Among the entries below, please show each line that carries the word "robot".

================

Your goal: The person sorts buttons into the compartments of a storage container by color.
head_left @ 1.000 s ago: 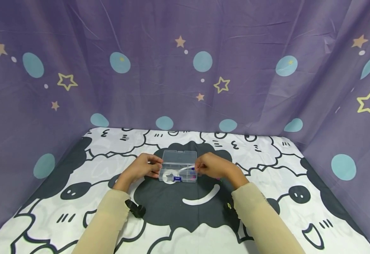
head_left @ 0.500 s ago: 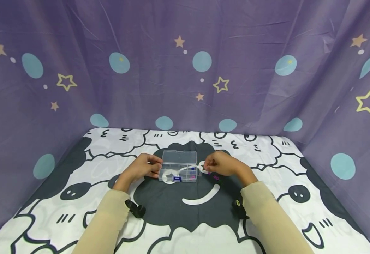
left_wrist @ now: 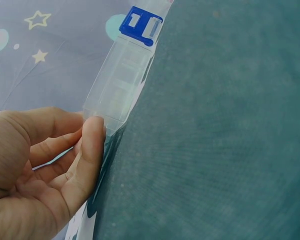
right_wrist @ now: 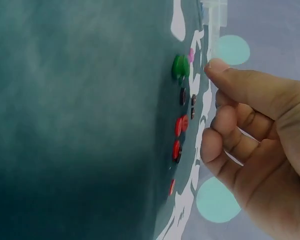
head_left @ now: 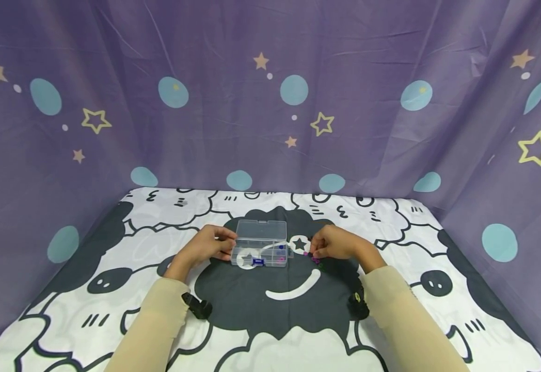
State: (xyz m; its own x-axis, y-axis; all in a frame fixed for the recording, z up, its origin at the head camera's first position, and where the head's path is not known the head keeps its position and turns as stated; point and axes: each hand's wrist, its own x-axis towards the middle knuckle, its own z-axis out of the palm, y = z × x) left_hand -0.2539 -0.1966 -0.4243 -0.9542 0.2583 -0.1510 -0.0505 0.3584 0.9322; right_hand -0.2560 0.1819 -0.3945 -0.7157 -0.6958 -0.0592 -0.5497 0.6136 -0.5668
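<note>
My left hand [head_left: 209, 243] grips the left end of a clear plastic compartment box [head_left: 275, 262]. Its hinged lid [head_left: 262, 231] is raised at the back. In the left wrist view the fingers and thumb pinch the corner of the box [left_wrist: 115, 85], beyond which sits a blue latch [left_wrist: 141, 25]. Blue and pink pieces lie in the right compartments. My right hand [head_left: 337, 242] hovers right of the box, fingertips close to small pink buttons [head_left: 316, 260] on the cloth. The right wrist view shows that hand [right_wrist: 255, 125] loosely bent, nothing visible in it, beside green [right_wrist: 180, 66] and red buttons [right_wrist: 178, 127].
A sheep-print cloth [head_left: 261, 310] covers the table, its dark patch under the box. A purple curtain [head_left: 233, 129] with stars and dots hangs behind and along both sides. Black straps with devices [head_left: 198, 306] sit at the wrists. Several dark buttons [right_wrist: 183, 96] lie among the coloured ones.
My right hand has moved from over the box's right compartments to the right, over the loose buttons. The left hand keeps its grip on the box, which stays in place.
</note>
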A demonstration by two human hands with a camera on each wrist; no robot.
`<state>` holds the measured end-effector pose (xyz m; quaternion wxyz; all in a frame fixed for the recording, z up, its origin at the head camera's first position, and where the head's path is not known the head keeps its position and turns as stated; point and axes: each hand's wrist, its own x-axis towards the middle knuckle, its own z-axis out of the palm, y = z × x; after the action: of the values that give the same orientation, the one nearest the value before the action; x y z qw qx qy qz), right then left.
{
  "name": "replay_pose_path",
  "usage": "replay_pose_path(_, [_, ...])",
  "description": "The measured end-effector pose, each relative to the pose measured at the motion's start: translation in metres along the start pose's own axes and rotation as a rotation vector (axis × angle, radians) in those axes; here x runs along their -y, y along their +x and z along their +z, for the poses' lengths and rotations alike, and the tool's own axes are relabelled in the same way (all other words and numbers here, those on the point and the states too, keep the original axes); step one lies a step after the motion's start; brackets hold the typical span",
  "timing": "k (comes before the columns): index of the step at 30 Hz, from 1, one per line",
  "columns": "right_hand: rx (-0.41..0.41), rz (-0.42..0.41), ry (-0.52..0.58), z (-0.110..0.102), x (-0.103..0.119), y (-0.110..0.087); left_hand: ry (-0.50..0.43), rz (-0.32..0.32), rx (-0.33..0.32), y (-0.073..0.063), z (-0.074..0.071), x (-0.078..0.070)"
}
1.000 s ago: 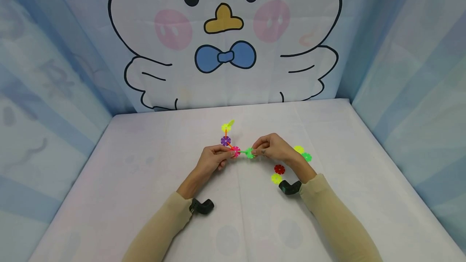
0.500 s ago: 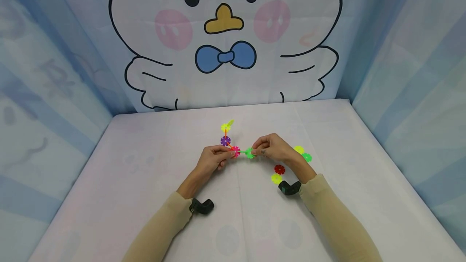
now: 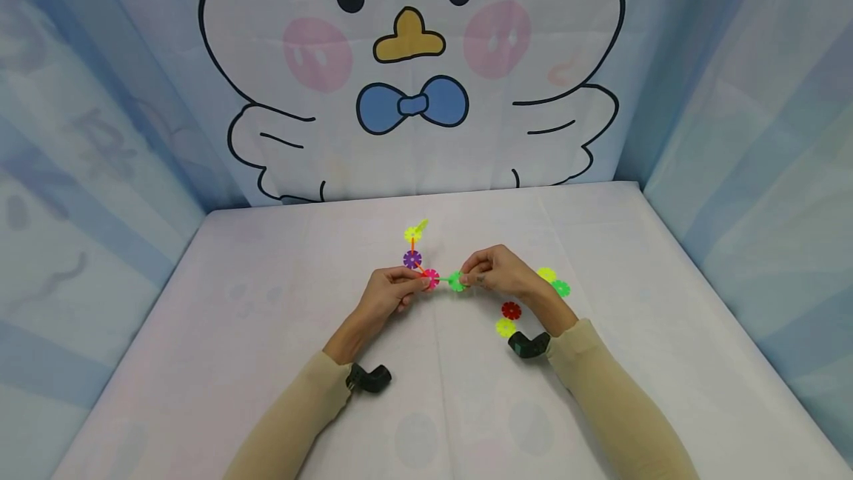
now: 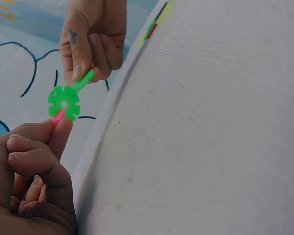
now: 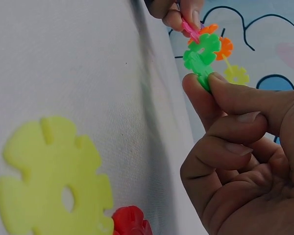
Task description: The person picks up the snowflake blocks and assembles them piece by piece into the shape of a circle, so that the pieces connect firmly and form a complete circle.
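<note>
My left hand (image 3: 383, 295) pinches a pink notched disc (image 3: 432, 278), one link of a chain of plastic snowflake discs. Beyond it the chain runs up through orange edge-on pieces to a purple disc (image 3: 412, 259) and a yellow disc (image 3: 413, 234). On the pink disc's other side sits a green disc (image 4: 63, 100), its face turned to the left wrist camera. Thumb and forefinger of my right hand (image 3: 500, 271) pinch a second green disc (image 4: 84, 80), which is edge-on and meets the first one's rim. Fingertips cover part of both pinched discs.
Loose discs lie near my right forearm: a red disc (image 3: 511, 310) against a yellow one (image 3: 506, 327), and farther right another yellow disc (image 3: 546, 274) beside a green one (image 3: 562, 288). A printed cloth backdrop (image 3: 413, 161) hangs behind the white table (image 3: 266, 361).
</note>
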<state>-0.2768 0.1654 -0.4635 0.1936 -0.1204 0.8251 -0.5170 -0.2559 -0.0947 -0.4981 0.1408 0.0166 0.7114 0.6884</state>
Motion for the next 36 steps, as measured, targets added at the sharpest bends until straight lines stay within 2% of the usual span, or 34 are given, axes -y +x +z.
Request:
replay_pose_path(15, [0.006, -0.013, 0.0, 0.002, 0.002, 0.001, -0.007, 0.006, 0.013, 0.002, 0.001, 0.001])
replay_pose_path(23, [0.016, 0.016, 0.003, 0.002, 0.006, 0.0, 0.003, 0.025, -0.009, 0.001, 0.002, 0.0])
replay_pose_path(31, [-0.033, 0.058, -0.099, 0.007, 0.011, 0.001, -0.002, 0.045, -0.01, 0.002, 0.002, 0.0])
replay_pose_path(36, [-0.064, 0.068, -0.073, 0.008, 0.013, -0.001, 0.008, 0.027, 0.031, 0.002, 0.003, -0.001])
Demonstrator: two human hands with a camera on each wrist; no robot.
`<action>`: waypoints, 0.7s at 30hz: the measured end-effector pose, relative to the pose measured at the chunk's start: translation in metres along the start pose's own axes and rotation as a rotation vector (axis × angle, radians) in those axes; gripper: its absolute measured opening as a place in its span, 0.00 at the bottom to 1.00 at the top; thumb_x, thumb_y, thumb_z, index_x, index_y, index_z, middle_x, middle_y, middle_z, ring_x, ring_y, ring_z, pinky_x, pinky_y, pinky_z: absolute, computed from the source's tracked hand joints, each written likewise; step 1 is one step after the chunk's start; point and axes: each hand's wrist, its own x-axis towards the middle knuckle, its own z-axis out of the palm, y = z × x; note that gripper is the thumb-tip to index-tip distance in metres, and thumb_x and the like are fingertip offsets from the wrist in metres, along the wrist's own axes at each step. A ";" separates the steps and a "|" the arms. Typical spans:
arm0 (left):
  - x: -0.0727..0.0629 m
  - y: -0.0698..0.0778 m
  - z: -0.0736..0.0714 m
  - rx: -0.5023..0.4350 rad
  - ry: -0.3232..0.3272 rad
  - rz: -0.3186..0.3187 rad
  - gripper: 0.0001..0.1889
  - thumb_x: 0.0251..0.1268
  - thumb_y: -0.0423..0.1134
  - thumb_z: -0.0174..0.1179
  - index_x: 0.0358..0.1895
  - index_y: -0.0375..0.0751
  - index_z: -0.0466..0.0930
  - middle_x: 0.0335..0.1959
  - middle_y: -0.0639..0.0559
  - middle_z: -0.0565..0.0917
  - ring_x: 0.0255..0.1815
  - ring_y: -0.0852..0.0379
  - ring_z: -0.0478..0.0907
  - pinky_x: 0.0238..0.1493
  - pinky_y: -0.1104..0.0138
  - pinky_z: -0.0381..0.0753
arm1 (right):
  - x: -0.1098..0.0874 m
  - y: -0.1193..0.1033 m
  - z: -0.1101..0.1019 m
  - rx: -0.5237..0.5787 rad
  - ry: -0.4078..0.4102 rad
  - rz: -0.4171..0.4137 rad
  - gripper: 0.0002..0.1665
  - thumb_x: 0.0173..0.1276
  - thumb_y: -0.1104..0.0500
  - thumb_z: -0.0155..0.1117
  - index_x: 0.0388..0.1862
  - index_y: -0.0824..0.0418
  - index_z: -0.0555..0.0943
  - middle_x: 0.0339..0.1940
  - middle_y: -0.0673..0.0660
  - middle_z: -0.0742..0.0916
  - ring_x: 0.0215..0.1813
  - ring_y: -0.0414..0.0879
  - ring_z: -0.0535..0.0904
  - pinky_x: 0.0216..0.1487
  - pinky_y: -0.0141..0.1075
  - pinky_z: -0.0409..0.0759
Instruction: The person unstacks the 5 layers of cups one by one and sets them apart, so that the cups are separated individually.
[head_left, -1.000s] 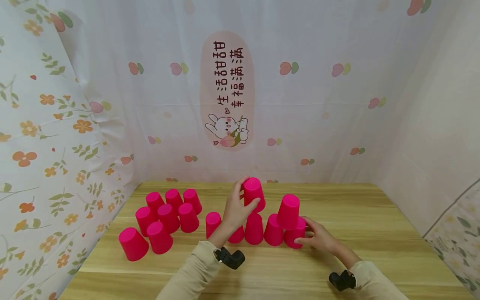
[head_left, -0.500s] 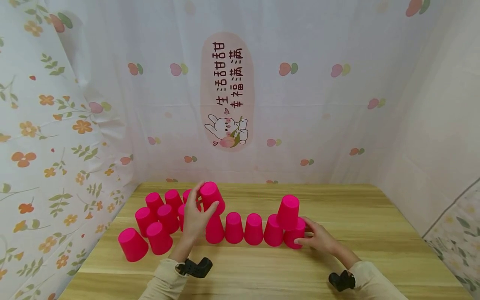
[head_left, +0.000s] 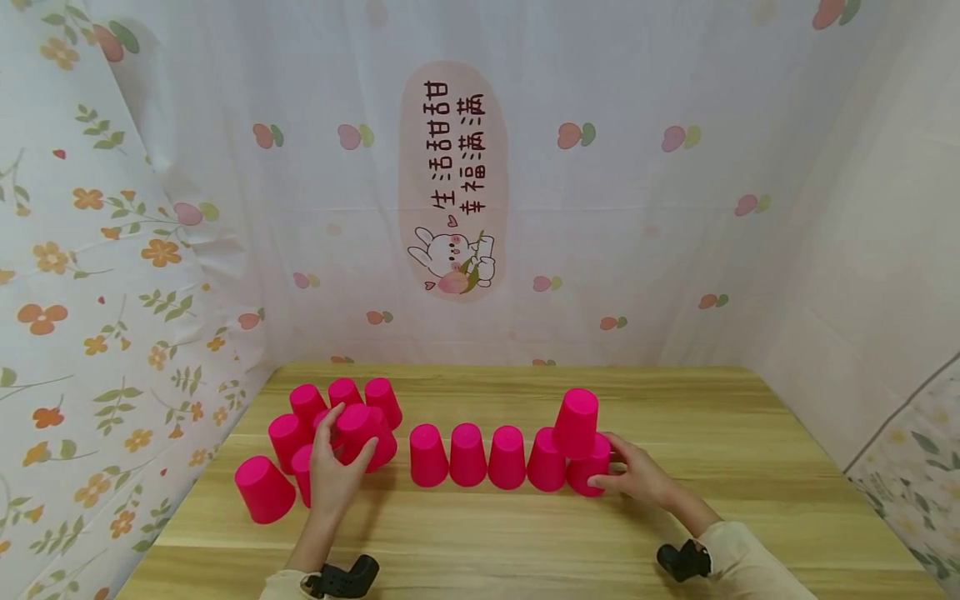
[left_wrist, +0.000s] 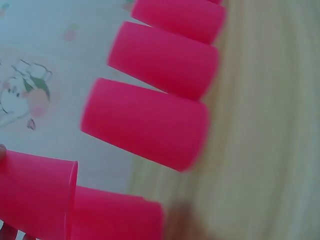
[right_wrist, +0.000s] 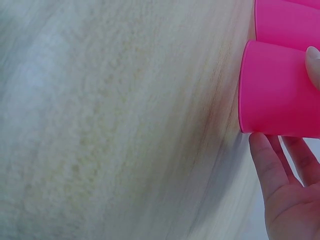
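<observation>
My left hand (head_left: 334, 473) holds an upside-down pink cup (head_left: 356, 425) between thumb and fingers, in front of the left group of cups. In the left wrist view that held cup (left_wrist: 35, 192) overlaps another cup behind it. To the right runs a row of several upside-down pink cups, from the left-end cup (head_left: 428, 457) to the right-end cup (head_left: 595, 477). My right hand (head_left: 643, 477) grips the right-end cup, its thumb on the near side. One upper cup (head_left: 576, 425) stands across the two rightmost cups. The right wrist view shows the gripped cup (right_wrist: 280, 90) from close by.
Several more upside-down cups stand at the left, among them a front-left cup (head_left: 265, 490) and a back-right cup (head_left: 384, 402). The left hand partly hides this group. Patterned curtains (head_left: 637, 250) hang behind and beside the wooden table (head_left: 525, 550).
My left hand has carried its cup left, from above the middle of the row to the left group, and lowered it. The right hand has stayed at the right-end cup.
</observation>
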 end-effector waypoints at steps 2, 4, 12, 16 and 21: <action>-0.004 -0.005 -0.001 0.013 -0.003 0.001 0.33 0.45 0.27 0.64 0.58 0.33 0.63 0.50 0.41 0.71 0.46 0.54 0.68 0.40 0.77 0.69 | 0.000 0.000 0.000 -0.001 0.000 0.006 0.36 0.54 0.61 0.65 0.60 0.68 0.62 0.49 0.63 0.76 0.48 0.59 0.75 0.44 0.36 0.76; -0.008 -0.010 -0.002 0.022 -0.015 -0.012 0.32 0.46 0.27 0.64 0.58 0.32 0.62 0.50 0.40 0.71 0.46 0.52 0.68 0.38 0.80 0.69 | -0.001 0.000 0.000 -0.002 0.001 0.012 0.36 0.54 0.60 0.65 0.59 0.68 0.62 0.49 0.63 0.76 0.48 0.59 0.75 0.44 0.37 0.76; -0.020 -0.026 -0.001 0.107 -0.093 -0.136 0.33 0.49 0.27 0.62 0.60 0.33 0.58 0.53 0.37 0.67 0.51 0.45 0.67 0.46 0.60 0.73 | 0.000 0.002 0.001 0.002 0.009 0.010 0.36 0.53 0.57 0.66 0.59 0.66 0.63 0.49 0.62 0.76 0.49 0.59 0.74 0.45 0.35 0.76; -0.022 -0.032 0.001 0.092 -0.129 -0.176 0.33 0.49 0.26 0.60 0.61 0.32 0.56 0.54 0.36 0.66 0.53 0.41 0.65 0.51 0.49 0.69 | 0.000 0.004 0.001 0.000 0.013 0.012 0.36 0.53 0.57 0.66 0.59 0.65 0.63 0.48 0.62 0.77 0.49 0.59 0.74 0.45 0.34 0.75; -0.024 -0.035 0.001 0.102 -0.153 -0.204 0.34 0.49 0.24 0.60 0.61 0.30 0.55 0.56 0.34 0.65 0.56 0.39 0.62 0.53 0.48 0.65 | 0.000 0.004 0.001 0.006 0.014 0.020 0.36 0.54 0.57 0.66 0.59 0.65 0.63 0.49 0.63 0.76 0.49 0.60 0.74 0.44 0.36 0.76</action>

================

> _Response below_:
A demonstration by two human hands with a camera on each wrist; no robot.
Demonstrator: two human hands with a camera on each wrist; no robot.

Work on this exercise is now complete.